P.S. It’s a pretty great book!


This isn’t really related to your post at all, but can you please explain why you repeatedly used “employ” instead of “employee” in your entry?

Comment by Claire C. Cake

I haven’t yet read anything by Coetzee, but must get around to it.

I suppose we all get bees in our bonnets at times, I imagine the Coetzee poster succumbed. Personally, I would expect that a English language bookshop employee would have heard of Coetzee given his recent Nobel Prize and exposure in the press. But if they didn’t I’d be mildly surprised, not irate.As you say, we all have different reading tastes and can’t know everything.

Bookshops are the one place I don’t get asked if I need help. , which is one reason I like them so much) As a reader and introvert, I prefer being left to browse and to ask for help if I need it, so I can sympathize with the poster’s exasperation. From your insight, I suppose she needs to work on looking less shifty!

Comment by Sarah

Claire C. Cake: My laptop’s dictionary is set to British English (something it’s refused to change) and I believe that “employe” is an acceptable British usage of “employee.” I’m assuming when I copy and pasted it WordPress corrected it for “employ” rather than “employee.”

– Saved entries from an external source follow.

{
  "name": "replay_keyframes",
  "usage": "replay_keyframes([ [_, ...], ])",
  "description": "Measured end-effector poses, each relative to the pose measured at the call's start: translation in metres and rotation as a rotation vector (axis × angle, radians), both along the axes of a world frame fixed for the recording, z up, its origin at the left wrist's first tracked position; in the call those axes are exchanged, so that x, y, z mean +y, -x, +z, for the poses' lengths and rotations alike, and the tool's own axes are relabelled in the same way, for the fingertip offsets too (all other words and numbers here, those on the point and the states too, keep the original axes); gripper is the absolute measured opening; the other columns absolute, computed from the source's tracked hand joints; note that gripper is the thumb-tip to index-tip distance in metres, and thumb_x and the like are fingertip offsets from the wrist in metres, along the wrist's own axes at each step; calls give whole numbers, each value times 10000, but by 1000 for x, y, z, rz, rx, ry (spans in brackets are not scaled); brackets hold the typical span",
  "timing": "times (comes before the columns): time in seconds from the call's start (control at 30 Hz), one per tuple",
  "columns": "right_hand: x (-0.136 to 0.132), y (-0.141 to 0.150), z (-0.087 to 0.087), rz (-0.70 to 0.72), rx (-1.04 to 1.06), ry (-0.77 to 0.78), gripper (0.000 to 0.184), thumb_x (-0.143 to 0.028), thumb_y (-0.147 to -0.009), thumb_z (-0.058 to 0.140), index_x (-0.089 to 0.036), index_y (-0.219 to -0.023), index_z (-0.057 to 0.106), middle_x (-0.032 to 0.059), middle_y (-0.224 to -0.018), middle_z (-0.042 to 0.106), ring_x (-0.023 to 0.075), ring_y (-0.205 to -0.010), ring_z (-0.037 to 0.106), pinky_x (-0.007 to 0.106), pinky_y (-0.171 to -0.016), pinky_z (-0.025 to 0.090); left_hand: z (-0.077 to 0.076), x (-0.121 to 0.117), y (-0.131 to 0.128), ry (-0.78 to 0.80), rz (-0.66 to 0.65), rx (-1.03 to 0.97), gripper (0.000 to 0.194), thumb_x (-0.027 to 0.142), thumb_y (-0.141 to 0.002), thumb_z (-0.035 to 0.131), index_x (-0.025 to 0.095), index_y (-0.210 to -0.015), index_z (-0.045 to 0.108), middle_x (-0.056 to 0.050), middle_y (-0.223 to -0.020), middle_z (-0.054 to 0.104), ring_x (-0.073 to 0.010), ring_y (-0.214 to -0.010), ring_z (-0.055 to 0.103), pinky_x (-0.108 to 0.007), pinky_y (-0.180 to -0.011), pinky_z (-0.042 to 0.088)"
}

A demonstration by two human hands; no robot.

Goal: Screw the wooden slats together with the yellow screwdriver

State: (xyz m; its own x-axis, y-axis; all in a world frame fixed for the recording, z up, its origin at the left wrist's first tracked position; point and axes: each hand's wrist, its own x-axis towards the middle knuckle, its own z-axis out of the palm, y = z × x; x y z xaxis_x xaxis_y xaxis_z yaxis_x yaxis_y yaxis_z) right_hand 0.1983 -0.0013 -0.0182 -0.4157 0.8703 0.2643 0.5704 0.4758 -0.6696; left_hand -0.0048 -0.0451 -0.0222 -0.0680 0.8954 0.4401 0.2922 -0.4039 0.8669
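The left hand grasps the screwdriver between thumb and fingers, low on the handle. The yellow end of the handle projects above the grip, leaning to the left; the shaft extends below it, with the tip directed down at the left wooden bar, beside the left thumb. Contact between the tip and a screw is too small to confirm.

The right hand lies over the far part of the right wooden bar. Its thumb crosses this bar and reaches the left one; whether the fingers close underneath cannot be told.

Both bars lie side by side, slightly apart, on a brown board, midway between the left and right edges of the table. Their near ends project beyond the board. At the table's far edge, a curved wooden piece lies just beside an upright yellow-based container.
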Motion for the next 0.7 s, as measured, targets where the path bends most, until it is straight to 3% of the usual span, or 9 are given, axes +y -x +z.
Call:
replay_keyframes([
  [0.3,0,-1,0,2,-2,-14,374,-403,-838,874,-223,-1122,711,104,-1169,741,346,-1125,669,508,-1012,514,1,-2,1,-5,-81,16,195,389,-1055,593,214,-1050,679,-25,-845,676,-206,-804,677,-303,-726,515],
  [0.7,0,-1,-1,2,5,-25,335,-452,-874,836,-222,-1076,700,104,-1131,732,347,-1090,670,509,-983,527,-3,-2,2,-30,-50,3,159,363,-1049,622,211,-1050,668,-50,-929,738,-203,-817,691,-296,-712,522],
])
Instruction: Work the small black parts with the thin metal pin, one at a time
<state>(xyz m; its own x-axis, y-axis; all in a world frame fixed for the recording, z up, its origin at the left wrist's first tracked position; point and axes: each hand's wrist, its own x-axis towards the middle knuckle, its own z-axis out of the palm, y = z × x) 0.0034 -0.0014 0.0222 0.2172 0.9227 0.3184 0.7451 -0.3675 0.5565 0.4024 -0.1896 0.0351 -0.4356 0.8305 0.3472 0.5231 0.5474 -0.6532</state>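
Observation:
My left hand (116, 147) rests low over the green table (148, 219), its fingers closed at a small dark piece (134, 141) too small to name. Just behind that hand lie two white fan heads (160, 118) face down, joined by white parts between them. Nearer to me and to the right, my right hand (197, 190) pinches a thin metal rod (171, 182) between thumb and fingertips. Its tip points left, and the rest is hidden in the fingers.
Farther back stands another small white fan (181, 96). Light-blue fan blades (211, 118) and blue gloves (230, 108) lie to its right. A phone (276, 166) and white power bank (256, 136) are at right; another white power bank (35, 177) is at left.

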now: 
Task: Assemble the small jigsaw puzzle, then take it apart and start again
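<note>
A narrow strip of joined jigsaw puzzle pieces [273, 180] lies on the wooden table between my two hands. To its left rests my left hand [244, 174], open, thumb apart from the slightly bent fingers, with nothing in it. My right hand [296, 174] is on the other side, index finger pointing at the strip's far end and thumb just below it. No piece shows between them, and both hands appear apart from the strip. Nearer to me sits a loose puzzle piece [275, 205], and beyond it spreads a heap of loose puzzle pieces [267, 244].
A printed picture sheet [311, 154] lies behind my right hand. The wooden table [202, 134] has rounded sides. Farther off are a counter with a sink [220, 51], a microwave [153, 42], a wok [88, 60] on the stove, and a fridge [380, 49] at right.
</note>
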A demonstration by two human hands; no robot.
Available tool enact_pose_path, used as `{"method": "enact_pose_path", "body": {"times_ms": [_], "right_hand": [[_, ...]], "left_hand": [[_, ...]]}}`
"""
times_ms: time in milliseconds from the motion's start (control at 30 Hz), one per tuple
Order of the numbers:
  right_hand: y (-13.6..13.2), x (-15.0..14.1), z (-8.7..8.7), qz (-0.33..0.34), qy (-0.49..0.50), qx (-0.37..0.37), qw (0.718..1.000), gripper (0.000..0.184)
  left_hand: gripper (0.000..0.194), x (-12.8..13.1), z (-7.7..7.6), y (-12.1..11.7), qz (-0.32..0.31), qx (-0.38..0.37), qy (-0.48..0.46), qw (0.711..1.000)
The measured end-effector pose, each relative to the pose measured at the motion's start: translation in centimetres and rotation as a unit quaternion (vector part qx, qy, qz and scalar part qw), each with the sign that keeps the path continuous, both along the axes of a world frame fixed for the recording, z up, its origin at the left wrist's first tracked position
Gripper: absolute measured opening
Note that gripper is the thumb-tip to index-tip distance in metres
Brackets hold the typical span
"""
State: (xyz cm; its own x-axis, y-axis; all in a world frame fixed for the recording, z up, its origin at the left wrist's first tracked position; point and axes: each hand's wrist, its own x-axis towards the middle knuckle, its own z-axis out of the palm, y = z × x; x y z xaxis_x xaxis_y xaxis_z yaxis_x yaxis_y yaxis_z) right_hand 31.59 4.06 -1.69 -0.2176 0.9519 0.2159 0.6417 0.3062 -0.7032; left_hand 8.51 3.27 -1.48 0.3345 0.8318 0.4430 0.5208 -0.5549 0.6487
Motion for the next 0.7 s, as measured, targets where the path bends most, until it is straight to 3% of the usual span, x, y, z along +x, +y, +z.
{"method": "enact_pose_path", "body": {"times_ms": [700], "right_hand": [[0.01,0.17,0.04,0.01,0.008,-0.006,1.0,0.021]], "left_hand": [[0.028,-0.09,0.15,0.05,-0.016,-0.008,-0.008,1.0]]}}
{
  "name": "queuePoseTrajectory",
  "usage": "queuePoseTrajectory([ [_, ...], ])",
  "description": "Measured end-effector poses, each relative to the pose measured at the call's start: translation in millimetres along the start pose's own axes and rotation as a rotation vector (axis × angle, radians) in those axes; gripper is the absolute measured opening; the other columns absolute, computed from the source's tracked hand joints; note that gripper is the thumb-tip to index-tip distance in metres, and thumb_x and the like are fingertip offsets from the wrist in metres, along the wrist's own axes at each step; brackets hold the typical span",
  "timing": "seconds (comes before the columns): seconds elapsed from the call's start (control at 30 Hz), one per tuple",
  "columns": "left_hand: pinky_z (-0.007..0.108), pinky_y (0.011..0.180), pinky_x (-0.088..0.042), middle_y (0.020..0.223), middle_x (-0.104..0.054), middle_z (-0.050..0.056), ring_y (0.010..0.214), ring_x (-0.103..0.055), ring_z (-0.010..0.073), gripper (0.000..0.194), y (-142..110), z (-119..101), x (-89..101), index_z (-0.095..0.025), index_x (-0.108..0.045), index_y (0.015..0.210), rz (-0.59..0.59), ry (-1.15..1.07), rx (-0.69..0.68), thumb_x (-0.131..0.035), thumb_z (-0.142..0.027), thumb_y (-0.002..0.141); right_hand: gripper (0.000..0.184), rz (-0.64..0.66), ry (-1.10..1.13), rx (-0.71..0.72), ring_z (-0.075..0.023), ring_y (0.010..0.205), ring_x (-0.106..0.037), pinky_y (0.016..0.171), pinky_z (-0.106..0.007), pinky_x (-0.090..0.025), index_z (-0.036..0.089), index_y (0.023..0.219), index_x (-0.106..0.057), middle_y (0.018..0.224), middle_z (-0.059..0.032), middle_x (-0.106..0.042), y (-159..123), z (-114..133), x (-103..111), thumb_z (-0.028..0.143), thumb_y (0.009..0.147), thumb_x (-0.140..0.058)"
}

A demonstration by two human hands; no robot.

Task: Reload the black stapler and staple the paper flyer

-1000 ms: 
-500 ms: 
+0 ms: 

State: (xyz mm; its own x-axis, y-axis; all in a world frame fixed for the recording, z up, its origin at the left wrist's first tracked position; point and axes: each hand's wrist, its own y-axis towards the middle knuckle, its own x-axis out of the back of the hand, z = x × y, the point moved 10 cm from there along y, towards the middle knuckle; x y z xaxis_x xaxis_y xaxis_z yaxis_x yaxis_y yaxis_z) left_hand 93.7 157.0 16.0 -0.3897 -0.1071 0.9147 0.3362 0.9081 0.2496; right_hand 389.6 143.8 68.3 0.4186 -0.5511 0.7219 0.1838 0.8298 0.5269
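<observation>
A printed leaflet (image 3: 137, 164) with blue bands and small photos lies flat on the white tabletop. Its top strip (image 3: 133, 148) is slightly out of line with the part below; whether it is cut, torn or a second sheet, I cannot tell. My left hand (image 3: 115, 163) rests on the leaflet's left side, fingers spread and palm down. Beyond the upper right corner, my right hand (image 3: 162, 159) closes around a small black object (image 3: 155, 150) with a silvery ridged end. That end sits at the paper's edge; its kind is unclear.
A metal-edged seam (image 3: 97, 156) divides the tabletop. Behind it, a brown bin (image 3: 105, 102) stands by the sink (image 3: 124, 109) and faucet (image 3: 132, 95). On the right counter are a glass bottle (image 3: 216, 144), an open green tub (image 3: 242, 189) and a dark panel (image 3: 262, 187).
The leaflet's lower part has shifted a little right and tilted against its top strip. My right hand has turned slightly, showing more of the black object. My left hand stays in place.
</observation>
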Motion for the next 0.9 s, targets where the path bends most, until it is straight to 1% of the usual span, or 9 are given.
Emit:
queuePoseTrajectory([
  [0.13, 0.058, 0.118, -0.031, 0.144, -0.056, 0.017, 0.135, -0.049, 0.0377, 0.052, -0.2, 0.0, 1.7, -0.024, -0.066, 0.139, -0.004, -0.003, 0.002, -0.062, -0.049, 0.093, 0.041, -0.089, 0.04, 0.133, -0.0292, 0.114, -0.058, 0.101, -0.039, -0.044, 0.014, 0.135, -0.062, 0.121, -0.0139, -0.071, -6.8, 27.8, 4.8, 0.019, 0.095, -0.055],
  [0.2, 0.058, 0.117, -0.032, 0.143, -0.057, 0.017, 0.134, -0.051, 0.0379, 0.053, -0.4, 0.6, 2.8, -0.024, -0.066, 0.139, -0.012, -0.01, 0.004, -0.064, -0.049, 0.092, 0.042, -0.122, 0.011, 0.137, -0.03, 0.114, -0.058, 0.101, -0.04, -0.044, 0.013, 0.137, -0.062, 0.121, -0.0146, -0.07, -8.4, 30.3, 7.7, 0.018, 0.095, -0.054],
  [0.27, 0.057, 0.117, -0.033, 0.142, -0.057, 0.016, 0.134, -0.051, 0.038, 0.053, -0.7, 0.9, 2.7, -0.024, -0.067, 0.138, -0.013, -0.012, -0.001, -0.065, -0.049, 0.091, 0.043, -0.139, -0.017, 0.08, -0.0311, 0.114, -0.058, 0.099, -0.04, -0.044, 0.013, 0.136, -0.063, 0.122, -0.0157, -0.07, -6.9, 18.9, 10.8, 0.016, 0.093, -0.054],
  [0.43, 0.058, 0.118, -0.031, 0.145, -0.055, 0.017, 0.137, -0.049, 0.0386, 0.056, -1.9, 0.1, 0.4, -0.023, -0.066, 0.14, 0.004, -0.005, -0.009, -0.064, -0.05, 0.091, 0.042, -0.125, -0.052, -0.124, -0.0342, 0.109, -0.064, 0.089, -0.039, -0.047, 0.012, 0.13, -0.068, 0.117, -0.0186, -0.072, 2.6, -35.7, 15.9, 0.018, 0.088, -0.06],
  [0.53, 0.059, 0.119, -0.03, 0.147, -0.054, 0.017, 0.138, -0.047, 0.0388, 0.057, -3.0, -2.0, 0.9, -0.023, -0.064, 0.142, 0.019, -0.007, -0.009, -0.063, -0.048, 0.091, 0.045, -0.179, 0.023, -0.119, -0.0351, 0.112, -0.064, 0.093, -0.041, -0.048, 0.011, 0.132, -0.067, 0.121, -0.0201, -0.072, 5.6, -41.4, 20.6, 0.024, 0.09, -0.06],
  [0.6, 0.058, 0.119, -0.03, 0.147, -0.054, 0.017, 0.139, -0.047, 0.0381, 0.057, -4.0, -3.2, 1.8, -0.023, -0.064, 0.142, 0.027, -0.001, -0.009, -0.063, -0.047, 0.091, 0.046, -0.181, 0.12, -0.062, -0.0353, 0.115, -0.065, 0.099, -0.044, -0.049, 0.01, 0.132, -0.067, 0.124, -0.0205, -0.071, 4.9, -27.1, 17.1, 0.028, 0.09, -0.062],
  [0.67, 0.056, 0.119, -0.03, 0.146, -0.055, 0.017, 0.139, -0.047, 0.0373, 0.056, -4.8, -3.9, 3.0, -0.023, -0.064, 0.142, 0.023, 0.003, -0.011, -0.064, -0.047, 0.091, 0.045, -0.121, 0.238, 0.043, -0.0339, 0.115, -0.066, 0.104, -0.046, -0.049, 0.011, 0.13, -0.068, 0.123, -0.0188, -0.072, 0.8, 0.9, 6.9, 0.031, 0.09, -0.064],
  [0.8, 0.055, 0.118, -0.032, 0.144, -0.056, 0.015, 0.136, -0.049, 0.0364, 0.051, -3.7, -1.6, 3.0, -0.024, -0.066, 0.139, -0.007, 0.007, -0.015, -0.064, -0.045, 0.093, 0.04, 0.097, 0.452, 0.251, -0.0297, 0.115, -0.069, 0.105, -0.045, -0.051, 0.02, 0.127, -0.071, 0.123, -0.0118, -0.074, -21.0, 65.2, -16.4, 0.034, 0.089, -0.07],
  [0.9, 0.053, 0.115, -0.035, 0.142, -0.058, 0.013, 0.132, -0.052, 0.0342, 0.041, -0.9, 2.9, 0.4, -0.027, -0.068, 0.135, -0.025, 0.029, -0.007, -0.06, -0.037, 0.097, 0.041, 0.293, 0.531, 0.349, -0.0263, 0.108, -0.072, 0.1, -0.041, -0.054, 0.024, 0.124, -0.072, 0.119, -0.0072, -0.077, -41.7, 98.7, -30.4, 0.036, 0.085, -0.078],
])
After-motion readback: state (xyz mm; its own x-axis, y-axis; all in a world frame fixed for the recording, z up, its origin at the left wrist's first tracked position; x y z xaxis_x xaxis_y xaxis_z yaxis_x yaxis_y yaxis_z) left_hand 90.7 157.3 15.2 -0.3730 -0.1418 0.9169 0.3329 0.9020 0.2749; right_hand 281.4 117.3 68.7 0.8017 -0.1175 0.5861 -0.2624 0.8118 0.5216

Sarah: Some excellent points Sarah, though even Nobel Prize winners are a tough one for people to find. I confess I don’t know how many of my co-workers know Doris Lessing won most recently and I wouldn’t dare ask anyone about the Man Booker. Children’s awards might be a bit more problem, because we usually spend a few weeks continuously selling out of them.

I am completely with you when it comes to being an introvert browsing, and that applies to bookstores, clothes, grocery, etc. For me, if I need help I’ll ask. Not that the odd conversation is never appreciated but most often it’s not.

Comment by bookchronicle

Crazy Brits.

Comment by Claire C. Cake

Claire C. Cake: And another reason to finally fix my laptop! Thanks for pointing out the error.

Comment by bookchronicle

I’ve only read one Coetzee (Disgrace), in the year he won above-mentioned Nobel Prize in Literature. The story rang true, and I remember it depressed me, which is not to say it wasn’t good.

…or we think you’re shoplifting. So that’s why they keep bugging me at the bookstore. :)

My experience has been that at the used-books indie bookstore that I frequent, there is this one person there who really knows his books. I can forget both title and author of a book I’m looking for (which happens when I don’t get any sleep), describe the book to him, and he would probably be able to find the book for me and know the genre, without a computer. Pretty impressive. I also frequent the more traditional B&N, and usually their employee turnover rate is high, so I only know a couple of familiar faces who are there consistently.

BTW, judging from the amount and variety of books you have read, it is probably a lucky bookhunter who asks for your help in finding a book at your store.

Comment by onlyanovel

Onlyanovel: I’ll have to take a look at Disagrace. I did enjoy Waiting for the Barbarians and he’s definitely an author I always intend to pick up again… but I’m sure you know how that goes!

Secondly, thank you! I do pride myself on being one of the more book-aware associates at my store, and definitely one of the advantages of shopping at independent stores I have found is that often it’s really involved book lovers that work there. But when I go to a mega-store, I admit I usually am pretty surprised if I inquire after an author or book and the seller knows what I’m talking about right off.

Comment by bookchronicle

elizabeth costello, coetzee’s 2nd last book could be an enjoyable read. if read from a southafrican perspective even better.